Thread synchronization implementation performance

Thread safety is certainly a very important factor in modern software design, especially as the number of cores increases per machine, and being able to run code concurrently becomes a requirement.

So I decided to see just how expensive using pthread_mutex_lock and semaphores are. The basic test idea is to see how many times you can access a critical section of code.
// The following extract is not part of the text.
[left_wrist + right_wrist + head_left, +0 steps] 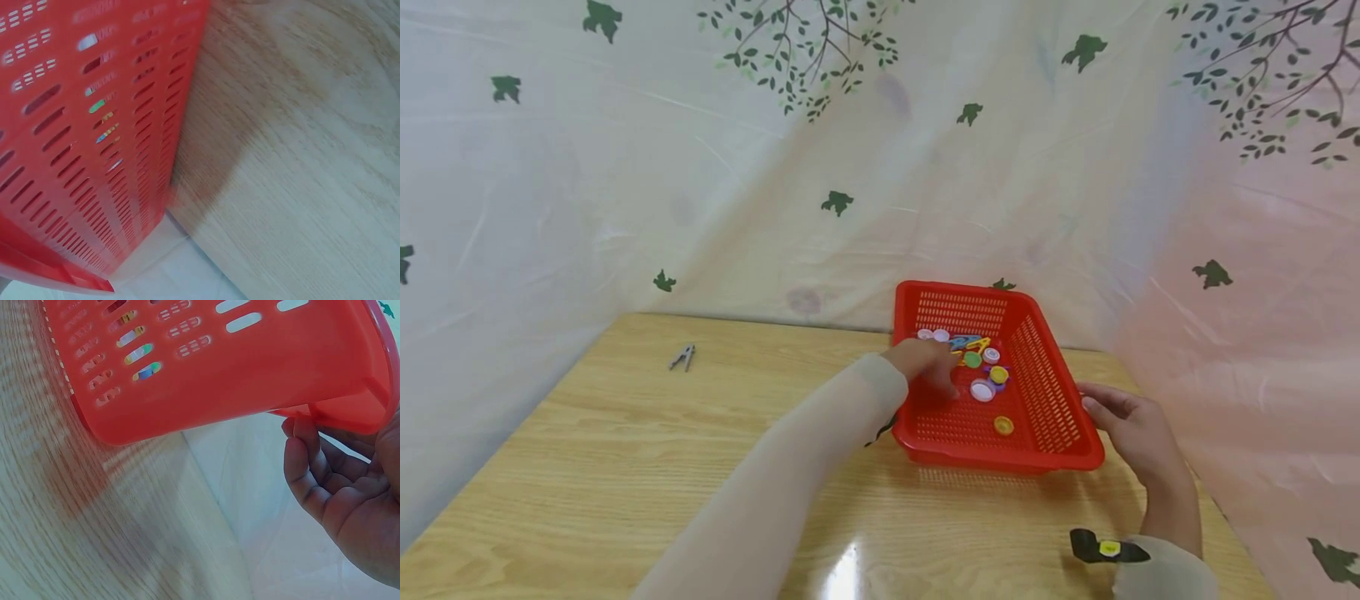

I ran the same test for each synchronization implementation:

  1. No thread-safety.
  2. Thread safe using pthread_mutex_lock.
  3. Thread safe using sem_wait.

The code for each test is below:

void lazy_init_no_lock(void)
{
    static _Bool __isInitialized = 0;
    if (__isInitialized)
        __isInitialized = 1;

    __count++;
}

void lazy_init_lock(void)
{
    static _Bool __isInitialized = 0;

    pthread_mutex_lock(&__lock);
    if (__isInitialized)
        __isInitialized = 1;
    pthread_mutex_unlock(&__lock);

    __count++;
}

void lazy_init_semaphore(void)
{
    static _Bool __isInitialized = 0;

    sem_wait(&sem);
    if (__isInitialized)
        __isInitialized = 1;
    sem_post(&sem);

    __count++;
}

And the results were certainly much more interesting than the code. Pretty much, I called each test from an infinite loop for 5 seconds, and docked how many times I was able to complete the call.

    while(1)
    {
        if (test == 0)
            lazy_init_no_lock();
        else if (test == 1)
            lazy_init_lock();
        else if (test == 2)
            lazy_init_semaphore();
        else
            break;
    }

On average, having no thread safety yielded 440,909,468 calls, thread-safety with mutexes yielded 98,324,839 calls, and semaphores brought up the rear with 1,197,981 calls. It made a nice little graph:
Graph

So I guess the moral of the story is, if you don’t need super powers when doing thread-safety, use mutexes. And if you know your code is not going to run on a multithreaded system, don’t nest all your critical regions in mutexes or semaphores.